Pemikiran politik Mao terlihat dalam pandangannya tentang garis massa (pedesaan) yang terkenal dengan semboyan dari massa, untuk massa dalam pelarian terhadap Republik Tiongkok yang dipimpin angkatan perang yang disebut Tentara Revolusi Nasional.
Ketika invasi Jepang diperintahkan oleh kaisar Hirohito ke Republik Tiongkok pada tahun 1937 terjadi peristiwa penculikan Chiang Kai Shek di Xi An, sehingga memunculkan persatuan pemerintah Nasionalis dengan Tentara Pembebasan Rakyat (Tiongkok Komunis) dalam Front Persatuan Nasional untuk menghadapi invasi Jepang.
Front Persatuan Nasional dikenal mereka komporomi mencegah perang saudara dengan menggunakan kepentingan bersama karena mereka saudara se-iman konfusianisme berdasarkan kemanusiaan (Ren) dan keadilan (Yi).
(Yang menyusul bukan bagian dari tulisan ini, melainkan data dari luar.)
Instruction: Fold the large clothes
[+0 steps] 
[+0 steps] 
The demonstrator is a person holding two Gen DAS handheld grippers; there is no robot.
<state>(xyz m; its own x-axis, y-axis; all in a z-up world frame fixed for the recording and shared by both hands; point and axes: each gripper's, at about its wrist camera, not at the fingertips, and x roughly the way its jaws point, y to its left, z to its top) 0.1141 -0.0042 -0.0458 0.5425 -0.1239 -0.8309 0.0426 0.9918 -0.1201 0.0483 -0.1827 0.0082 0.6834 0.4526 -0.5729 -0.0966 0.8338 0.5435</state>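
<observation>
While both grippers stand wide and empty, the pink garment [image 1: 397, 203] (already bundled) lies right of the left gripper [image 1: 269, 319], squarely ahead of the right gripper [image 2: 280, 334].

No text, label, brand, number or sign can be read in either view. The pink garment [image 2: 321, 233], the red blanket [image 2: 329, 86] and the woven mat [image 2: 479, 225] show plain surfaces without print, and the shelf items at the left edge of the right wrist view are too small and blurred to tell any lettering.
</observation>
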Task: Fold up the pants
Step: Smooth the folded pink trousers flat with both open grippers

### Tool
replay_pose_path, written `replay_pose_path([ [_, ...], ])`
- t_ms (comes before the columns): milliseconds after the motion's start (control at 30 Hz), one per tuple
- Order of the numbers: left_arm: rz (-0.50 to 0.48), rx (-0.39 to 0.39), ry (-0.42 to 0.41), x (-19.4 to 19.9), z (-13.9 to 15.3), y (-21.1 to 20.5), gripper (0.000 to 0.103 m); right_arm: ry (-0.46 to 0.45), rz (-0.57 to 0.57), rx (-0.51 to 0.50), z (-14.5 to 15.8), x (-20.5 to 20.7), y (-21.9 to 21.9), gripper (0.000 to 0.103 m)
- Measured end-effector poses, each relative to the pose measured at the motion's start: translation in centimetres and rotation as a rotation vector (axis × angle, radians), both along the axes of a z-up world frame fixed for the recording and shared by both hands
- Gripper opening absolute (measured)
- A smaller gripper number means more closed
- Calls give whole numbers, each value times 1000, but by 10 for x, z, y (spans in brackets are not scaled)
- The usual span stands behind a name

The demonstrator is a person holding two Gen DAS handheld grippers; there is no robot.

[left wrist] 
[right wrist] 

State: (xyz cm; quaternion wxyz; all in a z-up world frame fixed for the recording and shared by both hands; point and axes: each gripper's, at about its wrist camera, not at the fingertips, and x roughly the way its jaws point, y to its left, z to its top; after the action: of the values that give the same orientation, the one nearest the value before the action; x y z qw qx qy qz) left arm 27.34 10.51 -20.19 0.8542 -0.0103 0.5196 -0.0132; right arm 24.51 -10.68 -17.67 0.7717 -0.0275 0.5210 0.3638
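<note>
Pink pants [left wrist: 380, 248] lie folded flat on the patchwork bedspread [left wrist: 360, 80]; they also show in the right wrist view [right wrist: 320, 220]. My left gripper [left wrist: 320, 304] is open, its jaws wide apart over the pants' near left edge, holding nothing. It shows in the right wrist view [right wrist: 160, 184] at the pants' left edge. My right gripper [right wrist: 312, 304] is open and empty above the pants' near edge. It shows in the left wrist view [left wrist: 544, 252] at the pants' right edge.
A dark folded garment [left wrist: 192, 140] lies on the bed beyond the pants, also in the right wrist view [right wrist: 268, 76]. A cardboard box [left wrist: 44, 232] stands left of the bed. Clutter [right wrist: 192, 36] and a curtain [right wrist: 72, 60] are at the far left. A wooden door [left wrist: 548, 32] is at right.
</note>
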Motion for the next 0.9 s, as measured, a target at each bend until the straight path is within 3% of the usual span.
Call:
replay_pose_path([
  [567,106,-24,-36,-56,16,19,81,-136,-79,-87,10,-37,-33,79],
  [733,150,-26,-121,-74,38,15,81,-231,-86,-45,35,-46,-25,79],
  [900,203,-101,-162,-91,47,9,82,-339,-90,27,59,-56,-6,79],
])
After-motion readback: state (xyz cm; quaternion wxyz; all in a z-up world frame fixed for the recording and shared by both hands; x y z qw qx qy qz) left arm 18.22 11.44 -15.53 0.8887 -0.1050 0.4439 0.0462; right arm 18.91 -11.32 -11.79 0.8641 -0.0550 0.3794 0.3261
Setelah Front Persatuan Nasional berhasil mengalahkan Jepang terjadi Revolusi Tentara Pembebasan Rakyat (Komunis) pada tahun 1949 dengan berdirinya Republik Rakyat Tiongkok di bawah kekuasaan Partai Komunis Tiongkok. Ini membuktikan mereka tidak naif terhadap kelompok nasionalis (demokratis) seperti peristiwa Shanghai Massacre.
Kekalahan Tentara Revolusi Nasional dan kelompok elit demokratis pada pindah ke daratan Taiwan, kemudia mereka menganggap Republik Rakyat Tiongkok (RRT) tidak sah yang dikuasai Tentara Pembebasan Rakyat (Komunis Tiongkok) sedangkan (kepemimpinan) yang sah adalah Republik Tiongkok (RT) dipimpin dari Taipe.